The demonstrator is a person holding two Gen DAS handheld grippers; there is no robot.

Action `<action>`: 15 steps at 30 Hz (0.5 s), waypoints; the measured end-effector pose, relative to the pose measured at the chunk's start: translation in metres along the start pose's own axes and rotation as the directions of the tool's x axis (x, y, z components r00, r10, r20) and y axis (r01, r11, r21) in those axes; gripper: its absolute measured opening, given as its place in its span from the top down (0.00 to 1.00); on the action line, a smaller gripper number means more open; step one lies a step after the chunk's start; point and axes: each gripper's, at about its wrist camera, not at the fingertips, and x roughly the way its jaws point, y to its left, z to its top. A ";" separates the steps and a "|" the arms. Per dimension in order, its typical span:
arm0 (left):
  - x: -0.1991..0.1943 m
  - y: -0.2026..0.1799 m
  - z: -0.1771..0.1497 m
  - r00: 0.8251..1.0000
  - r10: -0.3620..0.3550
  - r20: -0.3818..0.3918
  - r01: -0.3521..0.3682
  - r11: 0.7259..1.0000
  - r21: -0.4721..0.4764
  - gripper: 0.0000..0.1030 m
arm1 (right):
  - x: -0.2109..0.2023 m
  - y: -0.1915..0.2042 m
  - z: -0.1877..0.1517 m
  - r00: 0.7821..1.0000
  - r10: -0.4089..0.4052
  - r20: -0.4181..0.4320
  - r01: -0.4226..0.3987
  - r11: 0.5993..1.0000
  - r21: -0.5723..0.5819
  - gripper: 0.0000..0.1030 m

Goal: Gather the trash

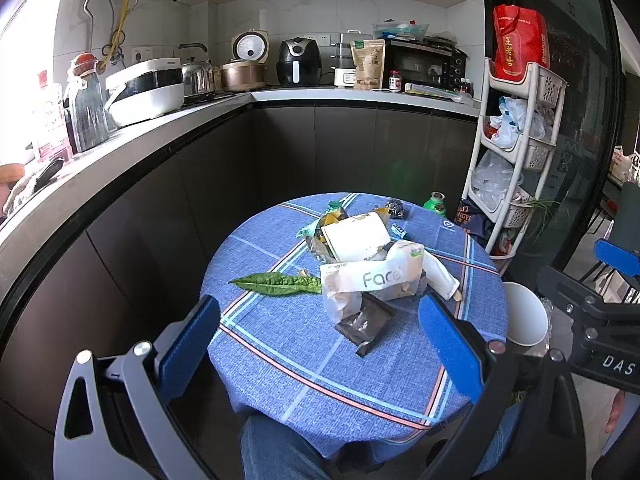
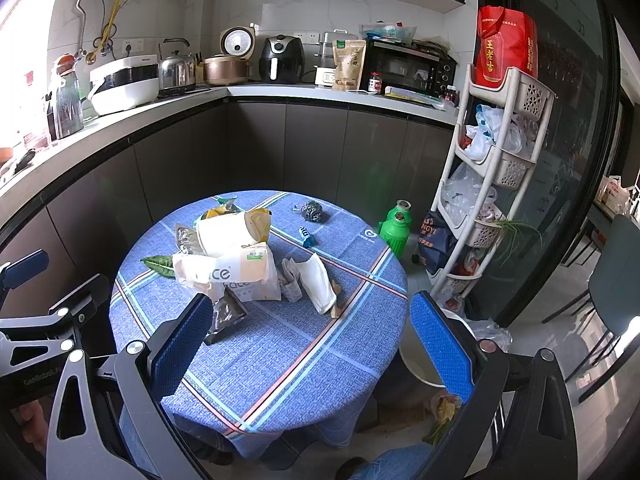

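So both grippers, left (image 1: 316, 332) and right (image 2: 308, 336), hover over the round worktop (image 1: 280, 360) with fingers released, grasping nothing. Trash pile (image 1: 368, 264) sits mid-worktop: tissue pack (image 1: 372, 278), dark wrapper (image 1: 366, 324), leaf (image 1: 276, 283) just left of it. White bin (image 1: 524, 314) beside the worktop edge.

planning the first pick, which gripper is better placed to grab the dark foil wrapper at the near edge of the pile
Left, probably. The dark foil wrapper lies centred between the open left gripper fingers. For the right gripper, also open, it sits off by one finger.
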 end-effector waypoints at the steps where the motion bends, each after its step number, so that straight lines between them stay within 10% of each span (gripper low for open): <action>1: 0.000 -0.001 -0.001 1.000 -0.001 -0.001 0.001 1.000 0.000 0.03 | 0.000 0.000 0.000 1.000 0.000 -0.001 0.000 1.000 0.000 0.08; 15: 0.001 -0.004 -0.002 1.000 -0.001 -0.005 0.001 1.000 0.000 0.03 | 0.015 0.000 0.000 1.000 0.003 -0.019 -0.003 1.000 0.004 0.08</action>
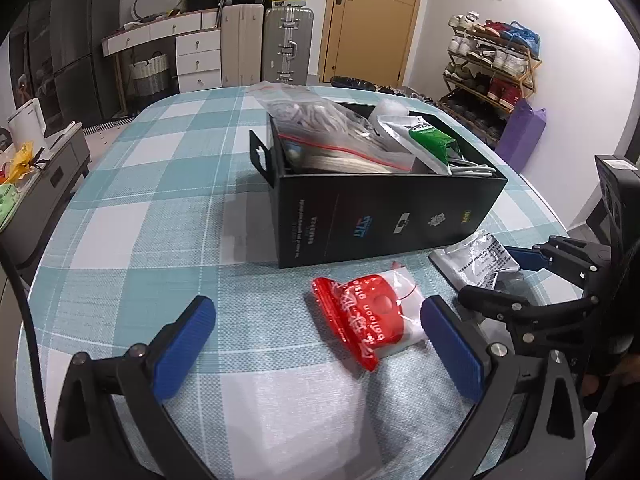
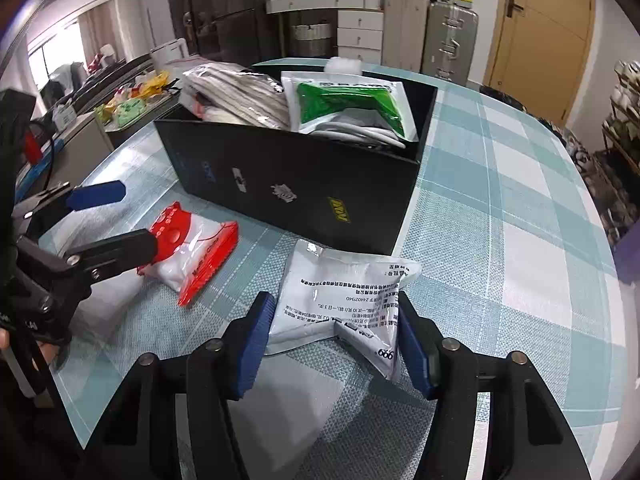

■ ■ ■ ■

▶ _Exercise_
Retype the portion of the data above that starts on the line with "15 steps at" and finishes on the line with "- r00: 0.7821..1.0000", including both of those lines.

▶ _Reply_
Action `<action>`: 15 steps at 30 Hz (0.5 s), waypoints; the measured end-effector pose, relative to the pose measured at the chunk's start: translation in metres along the start pose's own axes and rotation as the directions of the tool's x axis (x, y, z components r00, r10, r20) and y axis (r01, r11, r21) in those axes; gripper: its absolute measured opening, given as its place in its span from the top down (0.00 to 1.00); on the action line, a smaller gripper number means more open; step one lies a step after the chunk's start; point and axes: each gripper's, at about its wrist camera, not at the fingertips, and x roughly the way its jaws point, y to its left, z to its top. A ";" separates the steps and a "|" the arms. Per dimension in order, its typical span:
arm0 (left):
  - x: -0.1991..0.1943 m
  - y: -0.2026..0.1799 m
  - z: -0.1771..0.1497 m
  - r00: 0.8251..1.0000
  - r10: -0.3620..0.3550
  - r20: -0.3818..0.3918
  - r01: -0.3521..0.3682
  - r11: 0.7259..1.0000
  - r21: -0.4721..0.4764
  - gripper: 0.0000..0.1030 m
arm1 (right):
  - x: -0.2109..0.2023 m
  - y: -0.1915..0.2042 m
  - z: -0.1877..0.1517 m
  - r00: 0.7821..1.0000

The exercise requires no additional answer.